On Thu, 26 Mar 2009 18:03:15 -0700 (PDT) Linus Torvalds
> On Thu, 26 Mar 2009, Andrew Morton wrote:
> > userspace can get closer than the kernel can.
> Andrew, that's SIMPLY NOT TRUE.
> You state that without any amount of data to back it up, as if it was
> kind of truism. It's not.
I've seen you repeatedly fiddle the in-kernel defaults based on
in-field experience. That could just as easily have been done in
initscripts by distros, and much more effectively because it doesn't
need a new kernel. That's data.
The fact that this hasn't even been _attempted_ (afaik) is deplorable.

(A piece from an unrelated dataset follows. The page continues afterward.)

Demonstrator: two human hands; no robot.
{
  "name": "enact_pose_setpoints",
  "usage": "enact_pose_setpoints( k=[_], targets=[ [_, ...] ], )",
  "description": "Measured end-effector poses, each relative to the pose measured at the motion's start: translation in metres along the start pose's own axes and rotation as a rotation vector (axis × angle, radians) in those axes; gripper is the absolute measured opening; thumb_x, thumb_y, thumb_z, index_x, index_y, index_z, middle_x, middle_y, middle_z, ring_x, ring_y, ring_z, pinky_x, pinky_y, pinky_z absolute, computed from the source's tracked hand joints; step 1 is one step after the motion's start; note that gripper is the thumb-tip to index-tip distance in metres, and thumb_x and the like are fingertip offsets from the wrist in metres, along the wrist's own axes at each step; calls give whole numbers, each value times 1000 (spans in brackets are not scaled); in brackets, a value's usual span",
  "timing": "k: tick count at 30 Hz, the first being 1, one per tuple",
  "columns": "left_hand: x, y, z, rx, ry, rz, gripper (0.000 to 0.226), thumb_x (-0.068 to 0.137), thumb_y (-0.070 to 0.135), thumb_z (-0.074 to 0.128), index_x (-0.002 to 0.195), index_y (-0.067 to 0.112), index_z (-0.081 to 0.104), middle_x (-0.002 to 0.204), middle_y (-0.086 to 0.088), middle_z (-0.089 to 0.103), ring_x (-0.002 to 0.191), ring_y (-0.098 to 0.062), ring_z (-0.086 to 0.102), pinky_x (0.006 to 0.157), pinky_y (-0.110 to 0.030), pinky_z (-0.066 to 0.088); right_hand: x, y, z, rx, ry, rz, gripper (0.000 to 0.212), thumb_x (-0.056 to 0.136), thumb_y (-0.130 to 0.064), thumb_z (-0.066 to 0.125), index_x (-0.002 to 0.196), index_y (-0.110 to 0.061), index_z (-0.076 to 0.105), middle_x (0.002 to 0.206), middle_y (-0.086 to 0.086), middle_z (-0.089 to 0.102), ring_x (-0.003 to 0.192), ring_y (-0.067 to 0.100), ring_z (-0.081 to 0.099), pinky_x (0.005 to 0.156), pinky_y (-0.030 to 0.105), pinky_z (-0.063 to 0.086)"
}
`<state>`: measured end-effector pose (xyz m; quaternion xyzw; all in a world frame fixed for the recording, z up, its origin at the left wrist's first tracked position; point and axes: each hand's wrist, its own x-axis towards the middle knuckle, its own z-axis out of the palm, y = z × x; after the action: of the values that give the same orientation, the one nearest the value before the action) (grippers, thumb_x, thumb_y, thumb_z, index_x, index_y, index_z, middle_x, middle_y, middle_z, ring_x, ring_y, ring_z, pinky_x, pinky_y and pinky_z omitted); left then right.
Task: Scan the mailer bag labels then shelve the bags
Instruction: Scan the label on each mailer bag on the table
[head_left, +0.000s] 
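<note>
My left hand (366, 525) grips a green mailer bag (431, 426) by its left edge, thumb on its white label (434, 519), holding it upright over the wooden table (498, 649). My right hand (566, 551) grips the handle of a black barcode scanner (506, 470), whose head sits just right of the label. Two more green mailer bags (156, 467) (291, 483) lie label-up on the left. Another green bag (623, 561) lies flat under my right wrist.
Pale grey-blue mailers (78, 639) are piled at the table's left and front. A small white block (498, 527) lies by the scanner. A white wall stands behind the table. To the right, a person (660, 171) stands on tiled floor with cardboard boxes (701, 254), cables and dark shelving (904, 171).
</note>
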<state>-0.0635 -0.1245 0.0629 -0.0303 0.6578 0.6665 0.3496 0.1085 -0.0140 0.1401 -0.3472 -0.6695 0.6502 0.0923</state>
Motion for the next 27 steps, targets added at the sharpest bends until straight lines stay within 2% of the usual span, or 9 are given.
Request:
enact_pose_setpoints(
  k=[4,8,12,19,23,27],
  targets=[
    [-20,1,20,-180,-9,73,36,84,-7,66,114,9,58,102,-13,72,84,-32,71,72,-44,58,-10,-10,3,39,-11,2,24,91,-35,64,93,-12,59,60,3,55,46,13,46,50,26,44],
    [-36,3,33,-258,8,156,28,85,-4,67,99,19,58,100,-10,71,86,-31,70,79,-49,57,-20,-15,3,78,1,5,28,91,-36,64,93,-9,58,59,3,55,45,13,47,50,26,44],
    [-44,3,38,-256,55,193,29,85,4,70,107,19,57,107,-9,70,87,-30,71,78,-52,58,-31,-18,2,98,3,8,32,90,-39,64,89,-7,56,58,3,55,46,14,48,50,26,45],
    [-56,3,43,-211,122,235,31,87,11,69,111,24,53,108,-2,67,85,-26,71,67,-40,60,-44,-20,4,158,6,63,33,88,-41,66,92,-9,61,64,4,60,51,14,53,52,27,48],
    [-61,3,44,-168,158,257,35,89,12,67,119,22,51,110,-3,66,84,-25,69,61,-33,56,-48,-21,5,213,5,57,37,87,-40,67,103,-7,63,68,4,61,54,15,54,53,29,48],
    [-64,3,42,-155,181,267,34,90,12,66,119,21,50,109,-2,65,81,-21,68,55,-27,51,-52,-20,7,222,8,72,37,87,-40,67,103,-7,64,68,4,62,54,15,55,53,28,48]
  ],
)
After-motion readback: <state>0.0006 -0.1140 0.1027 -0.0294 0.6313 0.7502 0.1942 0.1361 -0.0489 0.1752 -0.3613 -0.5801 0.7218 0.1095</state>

Why does everyone just sit around waiting for the kernel to put a new
value into two magic numbers which userspace scripts could have set?
My /etc/rc.local has been tweaking dirty_ratio, dirty_background_ratio
and swappiness for many years. I guess I'm just incredibly advanced.
> Everybody accepts that if you've written a 20MB file and then call
> "fsync()" on it, it's going to take a while. But when you've written a
> file, and "fsync()" takes 20 seconds, because somebody else is just
> writing normally, _that_ is a bug. And it is actually almost totally
> unrelated to the whole 'dirty_limit' thing.
> At least it _should_ be.
That's different. It's inherent JBD/ext3-ordered brain damage.
Unfixable without turning the fs into something which just isn't jbd/ext3
any more. data=writeback is a workaround, with the obvious integrity
The JBD journal is a massive designed-in contention point. It's why
for several years I've been telling anyone who will listen that we need
a new fs. Hopefully our response to all these problems will soon be
"did you try btrfs?".